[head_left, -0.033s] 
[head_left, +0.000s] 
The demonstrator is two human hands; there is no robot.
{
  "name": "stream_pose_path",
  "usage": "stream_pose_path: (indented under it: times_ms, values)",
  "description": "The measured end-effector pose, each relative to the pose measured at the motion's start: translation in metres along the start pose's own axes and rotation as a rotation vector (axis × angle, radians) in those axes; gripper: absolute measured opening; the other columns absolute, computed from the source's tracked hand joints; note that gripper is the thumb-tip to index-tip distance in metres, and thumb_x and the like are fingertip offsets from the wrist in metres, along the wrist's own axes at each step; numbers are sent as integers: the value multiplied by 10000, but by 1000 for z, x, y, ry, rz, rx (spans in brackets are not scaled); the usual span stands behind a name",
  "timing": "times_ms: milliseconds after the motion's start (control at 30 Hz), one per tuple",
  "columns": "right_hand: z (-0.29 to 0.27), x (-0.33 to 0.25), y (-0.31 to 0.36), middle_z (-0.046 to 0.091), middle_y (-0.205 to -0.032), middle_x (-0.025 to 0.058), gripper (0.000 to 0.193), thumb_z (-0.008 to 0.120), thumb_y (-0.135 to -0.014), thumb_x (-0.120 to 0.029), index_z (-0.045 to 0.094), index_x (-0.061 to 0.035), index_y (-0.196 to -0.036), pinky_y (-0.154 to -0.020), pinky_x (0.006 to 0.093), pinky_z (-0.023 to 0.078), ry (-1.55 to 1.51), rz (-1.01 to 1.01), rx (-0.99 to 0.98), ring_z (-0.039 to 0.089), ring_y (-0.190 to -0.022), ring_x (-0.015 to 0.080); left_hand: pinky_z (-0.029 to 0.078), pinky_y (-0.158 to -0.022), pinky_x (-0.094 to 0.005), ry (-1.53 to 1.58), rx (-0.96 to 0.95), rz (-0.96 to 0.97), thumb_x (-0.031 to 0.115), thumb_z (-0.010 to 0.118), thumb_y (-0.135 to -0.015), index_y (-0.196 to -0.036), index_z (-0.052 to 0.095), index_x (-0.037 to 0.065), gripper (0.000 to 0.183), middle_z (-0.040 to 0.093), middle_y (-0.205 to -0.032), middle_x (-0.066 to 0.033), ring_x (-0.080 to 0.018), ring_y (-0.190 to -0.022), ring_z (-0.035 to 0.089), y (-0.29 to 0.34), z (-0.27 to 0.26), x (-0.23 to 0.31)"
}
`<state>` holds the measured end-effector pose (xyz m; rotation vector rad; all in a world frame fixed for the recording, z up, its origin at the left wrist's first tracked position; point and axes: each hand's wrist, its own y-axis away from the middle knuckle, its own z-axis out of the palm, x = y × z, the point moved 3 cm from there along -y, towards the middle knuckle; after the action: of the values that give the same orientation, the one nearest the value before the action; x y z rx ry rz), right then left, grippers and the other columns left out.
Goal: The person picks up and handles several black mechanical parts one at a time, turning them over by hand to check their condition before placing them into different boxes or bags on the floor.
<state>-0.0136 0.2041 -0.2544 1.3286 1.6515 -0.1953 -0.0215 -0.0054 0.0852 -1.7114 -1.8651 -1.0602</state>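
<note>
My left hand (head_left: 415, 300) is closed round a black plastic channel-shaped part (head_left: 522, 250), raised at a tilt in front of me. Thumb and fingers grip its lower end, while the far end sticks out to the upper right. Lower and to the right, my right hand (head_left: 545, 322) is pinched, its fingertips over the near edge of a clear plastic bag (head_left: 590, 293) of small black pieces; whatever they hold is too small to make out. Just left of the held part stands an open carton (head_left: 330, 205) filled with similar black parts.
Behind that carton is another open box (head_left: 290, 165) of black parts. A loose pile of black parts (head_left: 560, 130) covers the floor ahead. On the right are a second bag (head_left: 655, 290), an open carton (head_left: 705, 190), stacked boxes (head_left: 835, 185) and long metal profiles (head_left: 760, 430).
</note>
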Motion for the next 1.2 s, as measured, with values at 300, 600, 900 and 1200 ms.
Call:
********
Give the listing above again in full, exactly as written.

### Response area
[head_left, -0.033s] 
[head_left, +0.000s] 
The demonstrator is two human hands; there is no robot.
{
  "name": "stream_pose_path",
  "usage": "stream_pose_path: (indented under it: times_ms, values)",
  "description": "The measured end-effector pose, each relative to the pose measured at the motion's start: translation in metres along the start pose's own axes and rotation as a rotation vector (axis × angle, radians) in those axes; gripper: absolute measured opening; the other columns absolute, computed from the source's tracked hand joints; note that gripper is the thumb-tip to index-tip distance in metres, and thumb_x and the like are fingertip offsets from the wrist in metres, along the wrist's own axes at each step; numbers are sent as integers: the value multiplied by 10000, but by 1000 for z, x, y, ry, rz, rx (spans in brackets are not scaled); the usual span stands behind a name",
  "timing": "times_ms: milliseconds after the motion's start (control at 30 Hz), one per tuple",
  "columns": "right_hand: z (-0.29 to 0.27), x (-0.33 to 0.25), y (-0.31 to 0.36), middle_z (-0.046 to 0.091), middle_y (-0.205 to -0.032), middle_x (-0.025 to 0.058), gripper (0.000 to 0.193), thumb_z (-0.008 to 0.120), thumb_y (-0.135 to -0.014), thumb_x (-0.120 to 0.029), index_z (-0.045 to 0.094), index_x (-0.061 to 0.035), index_y (-0.196 to -0.036), pinky_y (-0.154 to -0.020), pinky_x (0.006 to 0.093), pinky_z (-0.023 to 0.078), ry (-1.55 to 1.51), rz (-1.01 to 1.01), rx (-0.99 to 0.98), ring_z (-0.039 to 0.089), ring_y (-0.190 to -0.022), ring_x (-0.015 to 0.080); left_hand: pinky_z (-0.029 to 0.078), pinky_y (-0.158 to -0.022), pinky_x (-0.094 to 0.005), ry (-1.53 to 1.58), rx (-0.96 to 0.95), rz (-0.96 to 0.97), thumb_x (-0.031 to 0.115), thumb_z (-0.010 to 0.118), thumb_y (-0.135 to -0.015), index_y (-0.196 to -0.036), index_z (-0.052 to 0.095), index_x (-0.037 to 0.065), gripper (0.000 to 0.183), middle_z (-0.040 to 0.093), middle_y (-0.205 to -0.032), middle_x (-0.066 to 0.033), ring_x (-0.080 to 0.018), ring_y (-0.190 to -0.022), ring_z (-0.035 to 0.089), y (-0.29 to 0.34), z (-0.27 to 0.26), x (-0.23 to 0.31)"
}
`<state>` holds the measured end-effector pose (xyz m; rotation vector rad; all in a world frame fixed for the recording, z up, its origin at the left wrist's first tracked position; point and axes: each hand's wrist, its own y-axis away from the middle knuckle, its own z-axis out of the palm, x = y × z, the point moved 3 cm from there along -y, towards the middle knuckle; after the action: of the values that give the same orientation, the one nearest the value before the action; x y z rx ry rz), right then left, grippers and the other columns left out.
Goal: The person picks up and handles several black mechanical parts one at a time, turning them over by hand to check their condition before placing them into different boxes or bags on the floor.
<state>-0.0136 0.2041 -0.2544 1.3286 1.6515 -0.1953 -0.0215 -0.0054 0.0852 -1.7114 -1.8651 -1.0602</state>
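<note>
My left hand (head_left: 415, 300) is closed round a black plastic channel-shaped part (head_left: 522, 250), raised at a tilt in front of me. Thumb and fingers grip its lower end, while the far end sticks out to the upper right. Lower and to the right, my right hand (head_left: 545, 322) is pinched, its fingertips over the near edge of a clear plastic bag (head_left: 590, 293) of small black pieces; whatever they hold is too small to make out. Just left of the held part stands an open carton (head_left: 330, 205) filled with similar black parts.
Behind that carton is another open box (head_left: 290, 165) of black parts. A loose pile of black parts (head_left: 560, 130) covers the floor ahead. On the right are a second bag (head_left: 655, 290), an open carton (head_left: 705, 190), stacked boxes (head_left: 835, 185) and long metal profiles (head_left: 760, 430).
</note>
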Motion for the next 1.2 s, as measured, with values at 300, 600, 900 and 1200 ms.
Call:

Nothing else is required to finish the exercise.